You switched your camera to S-Log3 because you want that cinematic dynamic range. You know you’re supposed to use a gray card or a light meter to expose it perfectly.

But you’re on a run-and-gun shoot. The sun is setting, the talent is moving, and you left your gray card in the car (or you never bought one). You look at the screen—the image looks flat, gray, and washed out. Is it underexposed? Is it noisy?

If you guess, you risk coming home with footage that falls apart when you try to grade it.

Here is how to nail your S-Log3 exposure every single time using a tool already built into your camera: Zebras.

Why You Can't Trust Your Eyes

Log footage is deceptive. Because the contrast is flattened out, an image that looks "bright enough" on your LCD screen might actually be dangerously underexposed, hiding ugly noise in the shadows.

You need data, not vibes.

The Magic Number: 52%

In the world of Sony S-Log3, specific brightness values correspond to specific things.

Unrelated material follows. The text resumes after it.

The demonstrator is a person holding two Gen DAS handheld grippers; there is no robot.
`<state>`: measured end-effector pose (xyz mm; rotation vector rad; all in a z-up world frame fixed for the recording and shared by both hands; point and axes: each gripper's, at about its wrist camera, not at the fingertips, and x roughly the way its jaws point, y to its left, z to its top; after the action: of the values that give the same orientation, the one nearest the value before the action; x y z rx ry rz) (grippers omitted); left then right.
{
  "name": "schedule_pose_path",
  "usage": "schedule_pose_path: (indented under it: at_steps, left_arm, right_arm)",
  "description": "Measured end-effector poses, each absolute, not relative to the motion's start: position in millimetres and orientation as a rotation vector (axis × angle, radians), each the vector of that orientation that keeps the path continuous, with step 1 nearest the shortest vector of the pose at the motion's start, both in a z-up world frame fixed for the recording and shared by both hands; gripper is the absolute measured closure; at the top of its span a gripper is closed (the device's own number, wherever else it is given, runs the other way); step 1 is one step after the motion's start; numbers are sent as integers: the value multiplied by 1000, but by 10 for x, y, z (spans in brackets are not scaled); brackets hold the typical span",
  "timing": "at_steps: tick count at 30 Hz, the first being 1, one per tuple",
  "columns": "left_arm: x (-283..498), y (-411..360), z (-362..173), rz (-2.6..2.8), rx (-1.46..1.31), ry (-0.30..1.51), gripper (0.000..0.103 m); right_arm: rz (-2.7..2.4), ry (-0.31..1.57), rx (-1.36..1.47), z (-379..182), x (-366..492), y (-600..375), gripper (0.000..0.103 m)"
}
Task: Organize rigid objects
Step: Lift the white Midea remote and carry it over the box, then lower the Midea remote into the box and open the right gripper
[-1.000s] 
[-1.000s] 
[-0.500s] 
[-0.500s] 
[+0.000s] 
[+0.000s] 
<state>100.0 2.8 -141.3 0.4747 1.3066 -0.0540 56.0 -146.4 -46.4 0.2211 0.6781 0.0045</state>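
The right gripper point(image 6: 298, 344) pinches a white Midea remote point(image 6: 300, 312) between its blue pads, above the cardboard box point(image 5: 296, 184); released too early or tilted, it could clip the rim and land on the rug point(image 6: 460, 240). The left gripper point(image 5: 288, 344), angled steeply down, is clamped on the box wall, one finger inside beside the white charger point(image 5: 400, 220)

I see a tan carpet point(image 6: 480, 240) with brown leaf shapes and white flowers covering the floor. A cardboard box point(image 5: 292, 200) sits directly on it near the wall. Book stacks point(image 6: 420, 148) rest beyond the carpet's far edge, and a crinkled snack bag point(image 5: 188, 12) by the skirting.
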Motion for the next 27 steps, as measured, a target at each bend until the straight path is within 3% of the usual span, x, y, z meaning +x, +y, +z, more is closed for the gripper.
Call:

  • 41% is "Middle Gray" (a standard gray card).

  • ~50-55% is typical human skin tone.

  • 94% is pure white (clipping).

To expose for a person's face without any external tools, we just need to tell the camera to highlight everything that hits that 50-55% range.

The Setup (Step-by-Step)

  1. Open your Camera Menu.

  2. Find Zebra Display and turn it ON.

  3. Go to Zebra Level.

  4. Select C1 (Custom 1) or Standard.

  5. Set the value to 52% (or a range of 50% to 55%).

How to Shoot

Now, point your camera at your subject. Adjust your ISO or Variable ND filter until you see the zebra stripes appear on the highlighted side of their face (usually the cheekbone or forehead).

  • No stripes? You are underexposed. Open up the aperture or bump the ISO.

  • Stripes everywhere? You might be overexposed (or the subject is just very bright).

  • Stripes just on the highlights: Perfect.

The "Backup" Method: +1.7 to +2.0

If you hate looking at stripes, look at the Metering Number (M.M.) at the bottom of your screen.

Many colorists recommend "Overexposing" S-Log3 slightly to keep the shadows clean (a technique called ETTR - Expose To The Right). If you aim for your light meter to read roughly +1.7 to +2.0, you are usually in the safe zone for a clean, noise-free image.

Summary

You don't need a light meter to shoot cinematic footage. Set your Zebras to 52%. If the stripes are on the skin, the exposure is locked in. You can grade it later knowing the data is there.